## Work task
Word for word, please restate the lines from the beginning of the data through the line in which "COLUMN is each" appears.

## Dataset extract

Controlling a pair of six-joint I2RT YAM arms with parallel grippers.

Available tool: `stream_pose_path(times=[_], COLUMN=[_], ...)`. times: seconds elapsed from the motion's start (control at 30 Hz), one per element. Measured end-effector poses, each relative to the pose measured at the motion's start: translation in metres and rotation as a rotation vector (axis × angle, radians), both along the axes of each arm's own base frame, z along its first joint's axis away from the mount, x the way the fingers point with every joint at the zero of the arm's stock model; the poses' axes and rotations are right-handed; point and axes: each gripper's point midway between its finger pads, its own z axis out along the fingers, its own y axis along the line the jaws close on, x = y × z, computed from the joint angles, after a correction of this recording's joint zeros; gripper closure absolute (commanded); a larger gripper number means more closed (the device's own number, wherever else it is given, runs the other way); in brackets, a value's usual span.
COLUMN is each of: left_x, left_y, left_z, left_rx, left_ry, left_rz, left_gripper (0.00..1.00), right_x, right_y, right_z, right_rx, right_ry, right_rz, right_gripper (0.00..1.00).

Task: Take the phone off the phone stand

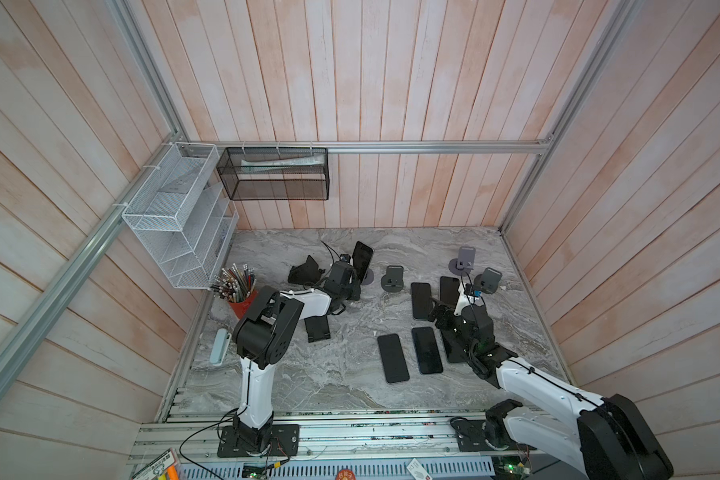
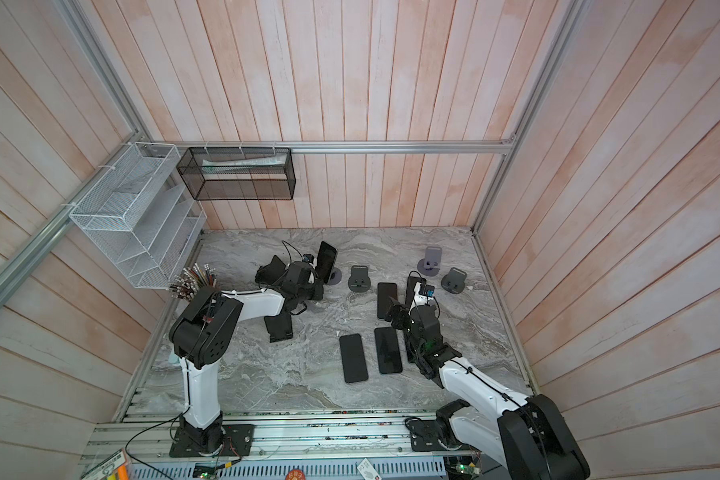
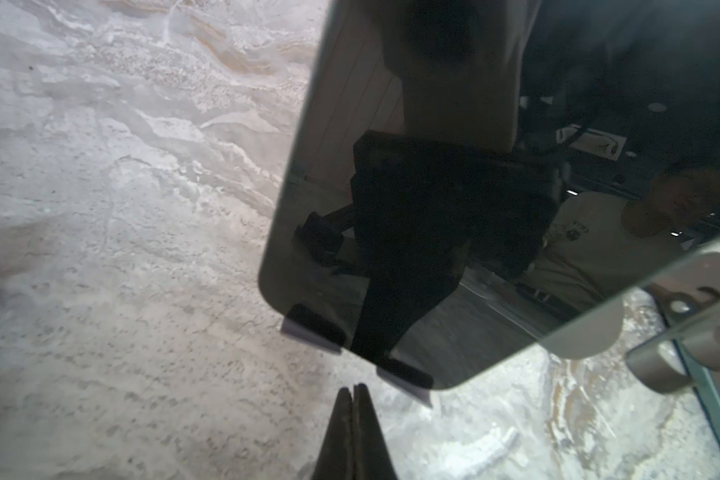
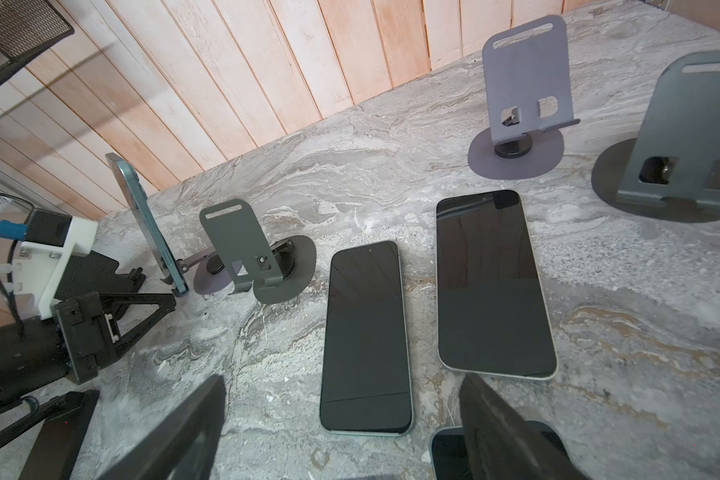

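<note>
Left gripper [image 3: 353, 390] closed, arm [image 1: 308, 300] stretched low, just before propped phone [image 3: 433, 187]

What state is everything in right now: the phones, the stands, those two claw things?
Upright phone: propped on its stand, screen dark.
Phone's stand: occupied.
Middle stand: empty.
Far stand: empty.
Rightmost stand: empty.
Flat phones: face up, screens dark.
Left tool: shut, holding nothing.
Right tool: open, holding nothing.
Red cup: full of pencils.
</note>
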Motion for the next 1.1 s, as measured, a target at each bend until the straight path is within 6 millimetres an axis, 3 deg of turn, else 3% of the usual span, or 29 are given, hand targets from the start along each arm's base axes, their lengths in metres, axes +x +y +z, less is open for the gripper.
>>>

## Output of the exercise
Controlling a pair of six-joint I2RT YAM arms with parallel grippers.

Available tool: `stream_pose_path(times=[_], COLUMN=[_], ...)`. times: seconds elapsed from the motion's start (control at 30 Hz), one per element. Measured end-effector poses, each relative to the pose measured at the motion's start: translation in metres and rotation as a rotation vector (axis × angle, radians), both along the axes of each arm's own base frame, z along its first joint's axis away from the mount, x the way the fingers point with every joint at the zero of the arm's stock model; the poses' axes and rotations are right-handed; point and axes: each gripper's point midway between its finger pads, its own z axis out along the fingers, its own y axis along the line the jaws close on, x = y × z, computed from the joint angles, after a correction of this recording's joint zeros; gripper closure absolute (commanded); a larger gripper number means more closed (the device's own number, wherever else it is given, runs the other way); in brackets, a value's usual span.
COLUMN is each of: left_x, left_y, left_z, left_rx, left_ry, left_rz, left_gripper (0.00..1.00), right_x, right_y, right_z, right_rx, right_ry, right_rz, right_gripper (0.00..1.00).

There is no more output for this exercise.